Only the lines below starting at the one containing "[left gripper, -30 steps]" and ending at the one containing "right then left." belong in the answer, each copied exactly.

§ **Source material**:
--------
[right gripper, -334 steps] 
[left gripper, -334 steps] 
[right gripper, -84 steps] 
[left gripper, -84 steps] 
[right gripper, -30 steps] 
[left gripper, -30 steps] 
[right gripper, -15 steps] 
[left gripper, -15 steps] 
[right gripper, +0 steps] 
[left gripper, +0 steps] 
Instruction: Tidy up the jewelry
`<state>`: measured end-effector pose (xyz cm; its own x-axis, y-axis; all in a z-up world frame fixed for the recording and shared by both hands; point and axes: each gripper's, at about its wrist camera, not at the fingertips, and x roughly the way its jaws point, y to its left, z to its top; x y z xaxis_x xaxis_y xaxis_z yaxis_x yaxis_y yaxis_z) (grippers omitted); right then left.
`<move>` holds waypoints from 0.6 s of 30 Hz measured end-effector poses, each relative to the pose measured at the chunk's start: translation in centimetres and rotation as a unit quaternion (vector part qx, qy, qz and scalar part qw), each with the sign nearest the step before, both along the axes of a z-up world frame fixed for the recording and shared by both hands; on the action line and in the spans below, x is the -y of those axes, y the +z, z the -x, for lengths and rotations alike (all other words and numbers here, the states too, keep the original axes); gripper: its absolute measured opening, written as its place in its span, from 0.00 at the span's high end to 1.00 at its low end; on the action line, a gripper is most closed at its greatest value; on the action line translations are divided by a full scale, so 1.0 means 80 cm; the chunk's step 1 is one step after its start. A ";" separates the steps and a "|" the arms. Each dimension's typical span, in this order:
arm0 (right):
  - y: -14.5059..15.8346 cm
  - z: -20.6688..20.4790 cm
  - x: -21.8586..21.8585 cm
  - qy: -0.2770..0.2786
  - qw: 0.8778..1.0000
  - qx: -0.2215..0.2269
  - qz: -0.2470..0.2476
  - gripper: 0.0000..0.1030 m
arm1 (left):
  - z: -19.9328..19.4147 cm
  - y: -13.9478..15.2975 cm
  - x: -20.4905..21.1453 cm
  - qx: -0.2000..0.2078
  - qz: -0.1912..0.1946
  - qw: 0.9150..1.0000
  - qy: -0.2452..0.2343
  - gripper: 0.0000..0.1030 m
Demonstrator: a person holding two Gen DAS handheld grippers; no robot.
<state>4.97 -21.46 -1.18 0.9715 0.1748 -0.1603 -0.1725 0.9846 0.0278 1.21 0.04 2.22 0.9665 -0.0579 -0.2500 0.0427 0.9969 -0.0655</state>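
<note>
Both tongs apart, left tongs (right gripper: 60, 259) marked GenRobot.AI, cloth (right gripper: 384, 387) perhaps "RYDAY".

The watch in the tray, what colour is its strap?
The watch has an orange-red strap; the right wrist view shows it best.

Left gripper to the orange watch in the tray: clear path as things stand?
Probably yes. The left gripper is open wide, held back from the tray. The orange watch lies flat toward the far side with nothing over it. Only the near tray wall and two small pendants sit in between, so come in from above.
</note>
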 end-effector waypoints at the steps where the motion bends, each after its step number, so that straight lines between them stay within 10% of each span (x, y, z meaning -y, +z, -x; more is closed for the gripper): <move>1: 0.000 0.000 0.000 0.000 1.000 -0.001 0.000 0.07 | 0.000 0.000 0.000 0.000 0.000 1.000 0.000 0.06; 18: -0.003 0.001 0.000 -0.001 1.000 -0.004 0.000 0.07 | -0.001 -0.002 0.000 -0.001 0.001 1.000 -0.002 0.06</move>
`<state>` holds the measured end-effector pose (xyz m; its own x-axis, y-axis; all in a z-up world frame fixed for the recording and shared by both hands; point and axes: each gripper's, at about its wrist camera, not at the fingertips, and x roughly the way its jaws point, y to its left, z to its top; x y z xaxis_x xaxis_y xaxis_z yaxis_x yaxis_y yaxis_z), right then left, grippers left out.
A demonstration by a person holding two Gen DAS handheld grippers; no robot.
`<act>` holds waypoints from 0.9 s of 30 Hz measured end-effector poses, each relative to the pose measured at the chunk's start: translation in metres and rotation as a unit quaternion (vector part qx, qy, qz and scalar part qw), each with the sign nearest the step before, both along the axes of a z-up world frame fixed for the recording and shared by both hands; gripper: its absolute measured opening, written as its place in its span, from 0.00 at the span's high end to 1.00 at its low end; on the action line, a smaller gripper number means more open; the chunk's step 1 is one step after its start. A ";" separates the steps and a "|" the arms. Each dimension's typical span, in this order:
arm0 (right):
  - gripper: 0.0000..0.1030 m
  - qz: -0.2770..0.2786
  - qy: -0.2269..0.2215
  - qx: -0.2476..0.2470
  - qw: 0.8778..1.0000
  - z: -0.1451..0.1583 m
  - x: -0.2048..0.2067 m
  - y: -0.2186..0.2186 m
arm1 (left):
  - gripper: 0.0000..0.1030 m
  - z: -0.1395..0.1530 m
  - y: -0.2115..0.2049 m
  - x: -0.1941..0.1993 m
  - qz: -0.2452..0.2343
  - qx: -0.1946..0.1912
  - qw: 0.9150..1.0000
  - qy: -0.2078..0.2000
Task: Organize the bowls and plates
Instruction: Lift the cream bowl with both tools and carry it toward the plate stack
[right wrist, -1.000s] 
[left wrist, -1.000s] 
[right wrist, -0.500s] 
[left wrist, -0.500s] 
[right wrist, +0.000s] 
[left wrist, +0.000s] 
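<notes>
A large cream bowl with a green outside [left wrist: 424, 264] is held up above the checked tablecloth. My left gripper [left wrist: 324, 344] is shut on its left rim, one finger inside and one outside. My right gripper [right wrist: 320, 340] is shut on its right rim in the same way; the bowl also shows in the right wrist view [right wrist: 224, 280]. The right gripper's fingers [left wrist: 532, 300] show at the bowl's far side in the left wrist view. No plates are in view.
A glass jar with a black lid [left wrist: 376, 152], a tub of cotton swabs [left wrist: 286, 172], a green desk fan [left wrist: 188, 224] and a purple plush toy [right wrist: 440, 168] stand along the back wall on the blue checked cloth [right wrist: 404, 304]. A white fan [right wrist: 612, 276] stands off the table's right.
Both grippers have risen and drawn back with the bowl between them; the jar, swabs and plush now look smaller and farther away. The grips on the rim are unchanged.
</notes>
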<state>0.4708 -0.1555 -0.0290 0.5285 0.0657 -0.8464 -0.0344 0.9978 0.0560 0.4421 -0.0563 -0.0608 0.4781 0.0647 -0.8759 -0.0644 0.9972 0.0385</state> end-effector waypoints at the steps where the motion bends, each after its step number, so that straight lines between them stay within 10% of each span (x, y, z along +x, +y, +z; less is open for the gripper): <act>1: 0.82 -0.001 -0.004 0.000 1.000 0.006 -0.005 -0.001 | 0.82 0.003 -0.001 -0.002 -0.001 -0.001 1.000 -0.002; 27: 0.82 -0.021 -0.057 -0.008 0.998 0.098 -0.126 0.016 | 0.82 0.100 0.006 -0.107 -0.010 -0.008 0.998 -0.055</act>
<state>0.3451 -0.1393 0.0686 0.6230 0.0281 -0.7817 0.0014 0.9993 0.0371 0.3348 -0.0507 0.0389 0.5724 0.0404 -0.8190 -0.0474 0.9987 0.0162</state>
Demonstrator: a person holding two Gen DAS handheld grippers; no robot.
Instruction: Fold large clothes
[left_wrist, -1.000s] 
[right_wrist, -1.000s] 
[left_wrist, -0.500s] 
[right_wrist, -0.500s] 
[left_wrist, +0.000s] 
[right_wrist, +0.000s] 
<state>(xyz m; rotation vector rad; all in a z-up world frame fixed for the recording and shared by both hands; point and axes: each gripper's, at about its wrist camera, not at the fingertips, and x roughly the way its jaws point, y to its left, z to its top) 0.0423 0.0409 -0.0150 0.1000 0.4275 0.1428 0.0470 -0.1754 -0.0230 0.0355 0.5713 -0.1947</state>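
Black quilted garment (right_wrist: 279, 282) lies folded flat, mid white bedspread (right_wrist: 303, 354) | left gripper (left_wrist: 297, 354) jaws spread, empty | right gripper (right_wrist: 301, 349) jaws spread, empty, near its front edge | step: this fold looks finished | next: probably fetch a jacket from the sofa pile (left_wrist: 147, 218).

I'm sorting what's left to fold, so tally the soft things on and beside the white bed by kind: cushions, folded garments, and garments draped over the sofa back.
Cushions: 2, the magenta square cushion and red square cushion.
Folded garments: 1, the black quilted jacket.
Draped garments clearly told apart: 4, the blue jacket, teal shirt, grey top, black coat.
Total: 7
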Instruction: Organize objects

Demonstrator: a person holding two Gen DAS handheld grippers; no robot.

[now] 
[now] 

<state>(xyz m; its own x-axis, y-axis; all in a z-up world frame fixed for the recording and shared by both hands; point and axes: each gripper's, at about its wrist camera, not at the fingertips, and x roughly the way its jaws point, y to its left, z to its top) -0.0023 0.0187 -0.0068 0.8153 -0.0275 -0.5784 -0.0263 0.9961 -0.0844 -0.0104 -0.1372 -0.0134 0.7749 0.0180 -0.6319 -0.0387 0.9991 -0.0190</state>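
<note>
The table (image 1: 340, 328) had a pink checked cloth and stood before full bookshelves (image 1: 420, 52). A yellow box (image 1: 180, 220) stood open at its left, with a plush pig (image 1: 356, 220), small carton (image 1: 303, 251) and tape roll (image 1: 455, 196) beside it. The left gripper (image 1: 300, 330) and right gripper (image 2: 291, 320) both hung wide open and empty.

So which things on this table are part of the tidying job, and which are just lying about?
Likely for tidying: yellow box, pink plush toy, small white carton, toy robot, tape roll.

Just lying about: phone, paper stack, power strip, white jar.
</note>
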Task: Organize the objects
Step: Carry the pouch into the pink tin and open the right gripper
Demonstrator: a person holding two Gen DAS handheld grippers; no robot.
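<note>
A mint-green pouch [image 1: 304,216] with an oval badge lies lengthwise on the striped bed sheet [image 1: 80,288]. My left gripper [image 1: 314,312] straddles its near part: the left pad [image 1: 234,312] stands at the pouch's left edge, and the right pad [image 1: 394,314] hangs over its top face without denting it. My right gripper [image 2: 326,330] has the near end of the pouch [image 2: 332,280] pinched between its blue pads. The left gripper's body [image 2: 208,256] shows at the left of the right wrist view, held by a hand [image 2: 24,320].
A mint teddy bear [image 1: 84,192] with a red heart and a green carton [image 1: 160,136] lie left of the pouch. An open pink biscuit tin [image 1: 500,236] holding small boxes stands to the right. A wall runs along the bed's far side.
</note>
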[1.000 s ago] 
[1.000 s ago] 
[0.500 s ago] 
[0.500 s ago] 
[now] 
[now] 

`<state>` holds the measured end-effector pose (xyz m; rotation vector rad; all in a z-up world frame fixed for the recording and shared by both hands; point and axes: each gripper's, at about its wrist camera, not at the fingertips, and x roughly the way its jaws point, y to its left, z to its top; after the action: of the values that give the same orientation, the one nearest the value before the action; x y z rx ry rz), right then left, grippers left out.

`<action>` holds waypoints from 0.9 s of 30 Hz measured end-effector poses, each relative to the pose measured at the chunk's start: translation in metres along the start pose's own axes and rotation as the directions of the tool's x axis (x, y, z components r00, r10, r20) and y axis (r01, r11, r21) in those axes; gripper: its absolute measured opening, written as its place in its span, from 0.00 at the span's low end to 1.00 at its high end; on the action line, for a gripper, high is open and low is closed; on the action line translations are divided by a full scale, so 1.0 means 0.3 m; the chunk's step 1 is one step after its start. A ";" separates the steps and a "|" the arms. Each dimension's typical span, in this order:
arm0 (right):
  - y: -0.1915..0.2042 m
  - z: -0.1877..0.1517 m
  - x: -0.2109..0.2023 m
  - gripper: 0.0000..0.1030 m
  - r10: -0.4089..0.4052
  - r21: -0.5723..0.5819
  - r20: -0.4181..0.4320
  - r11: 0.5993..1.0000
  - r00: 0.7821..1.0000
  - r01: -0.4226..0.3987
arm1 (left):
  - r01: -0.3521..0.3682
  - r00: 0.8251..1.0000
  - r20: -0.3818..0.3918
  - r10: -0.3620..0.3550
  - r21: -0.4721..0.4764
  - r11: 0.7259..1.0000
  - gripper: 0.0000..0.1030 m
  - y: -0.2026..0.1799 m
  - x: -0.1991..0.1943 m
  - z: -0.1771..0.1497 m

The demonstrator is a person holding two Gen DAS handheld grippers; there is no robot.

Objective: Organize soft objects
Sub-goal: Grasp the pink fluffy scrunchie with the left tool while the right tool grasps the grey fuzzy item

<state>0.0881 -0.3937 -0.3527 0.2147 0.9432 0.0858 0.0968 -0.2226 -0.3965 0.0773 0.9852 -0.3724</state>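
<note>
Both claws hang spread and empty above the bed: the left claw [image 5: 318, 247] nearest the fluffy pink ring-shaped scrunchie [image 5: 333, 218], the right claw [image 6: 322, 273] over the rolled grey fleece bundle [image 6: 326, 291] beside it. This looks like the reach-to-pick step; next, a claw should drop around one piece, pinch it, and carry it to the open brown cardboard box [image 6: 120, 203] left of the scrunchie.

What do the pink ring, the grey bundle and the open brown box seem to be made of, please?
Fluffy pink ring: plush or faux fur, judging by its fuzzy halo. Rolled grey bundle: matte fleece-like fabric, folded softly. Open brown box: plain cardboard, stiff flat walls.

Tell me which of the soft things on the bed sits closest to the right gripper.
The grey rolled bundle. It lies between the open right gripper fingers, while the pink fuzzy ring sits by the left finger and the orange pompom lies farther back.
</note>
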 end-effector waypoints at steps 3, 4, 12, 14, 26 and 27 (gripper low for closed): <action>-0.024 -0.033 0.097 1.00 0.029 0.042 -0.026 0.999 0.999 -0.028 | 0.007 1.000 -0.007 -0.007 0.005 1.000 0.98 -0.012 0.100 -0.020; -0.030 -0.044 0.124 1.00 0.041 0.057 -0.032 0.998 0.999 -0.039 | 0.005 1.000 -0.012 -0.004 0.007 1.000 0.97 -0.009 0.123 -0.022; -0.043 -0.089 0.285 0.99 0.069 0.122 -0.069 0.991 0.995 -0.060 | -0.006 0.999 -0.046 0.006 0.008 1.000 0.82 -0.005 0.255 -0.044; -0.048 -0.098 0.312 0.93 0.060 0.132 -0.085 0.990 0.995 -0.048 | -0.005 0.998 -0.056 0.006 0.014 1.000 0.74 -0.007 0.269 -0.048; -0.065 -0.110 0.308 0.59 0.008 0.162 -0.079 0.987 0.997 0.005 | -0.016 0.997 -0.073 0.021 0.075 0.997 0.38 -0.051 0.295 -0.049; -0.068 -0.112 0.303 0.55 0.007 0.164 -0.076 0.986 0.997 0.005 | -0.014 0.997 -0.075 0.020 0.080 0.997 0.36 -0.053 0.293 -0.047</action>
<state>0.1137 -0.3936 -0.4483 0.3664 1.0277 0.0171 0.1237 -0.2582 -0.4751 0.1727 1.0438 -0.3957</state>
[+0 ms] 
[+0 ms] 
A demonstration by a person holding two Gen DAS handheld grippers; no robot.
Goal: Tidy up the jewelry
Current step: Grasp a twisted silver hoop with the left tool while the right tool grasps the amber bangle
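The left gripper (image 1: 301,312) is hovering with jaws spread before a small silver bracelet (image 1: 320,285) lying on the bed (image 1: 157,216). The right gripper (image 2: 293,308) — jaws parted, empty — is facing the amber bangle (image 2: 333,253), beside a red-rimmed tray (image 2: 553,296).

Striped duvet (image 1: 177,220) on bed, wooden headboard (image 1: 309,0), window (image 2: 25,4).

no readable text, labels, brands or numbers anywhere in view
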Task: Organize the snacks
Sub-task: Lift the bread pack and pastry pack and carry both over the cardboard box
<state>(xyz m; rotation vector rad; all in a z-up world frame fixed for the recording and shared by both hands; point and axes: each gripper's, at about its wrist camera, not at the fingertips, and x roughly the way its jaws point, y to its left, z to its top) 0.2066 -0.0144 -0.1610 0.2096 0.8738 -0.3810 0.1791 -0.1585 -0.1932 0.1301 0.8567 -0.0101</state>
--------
§ **Task solution**:
[left gripper, -30 steps] 
[right gripper, -15 steps] 
[left gripper, -15 steps] 
[right gripper, +0 steps] 
[left gripper, +0 steps] 
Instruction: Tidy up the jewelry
`<state>`: measured end-effector pose (xyz cm; its own x-axis, y-axis; all in a z-up world frame fixed for the recording and shared by both hands; point and axes: each gripper's, at about its wrist camera, not at the fingertips, and x roughly the way its jaws point, y to its left, z to its top; x y z xaxis_x xaxis_y xaxis_z yaxis_x yaxis_y yaxis_z) (grippers omitted); right then left.

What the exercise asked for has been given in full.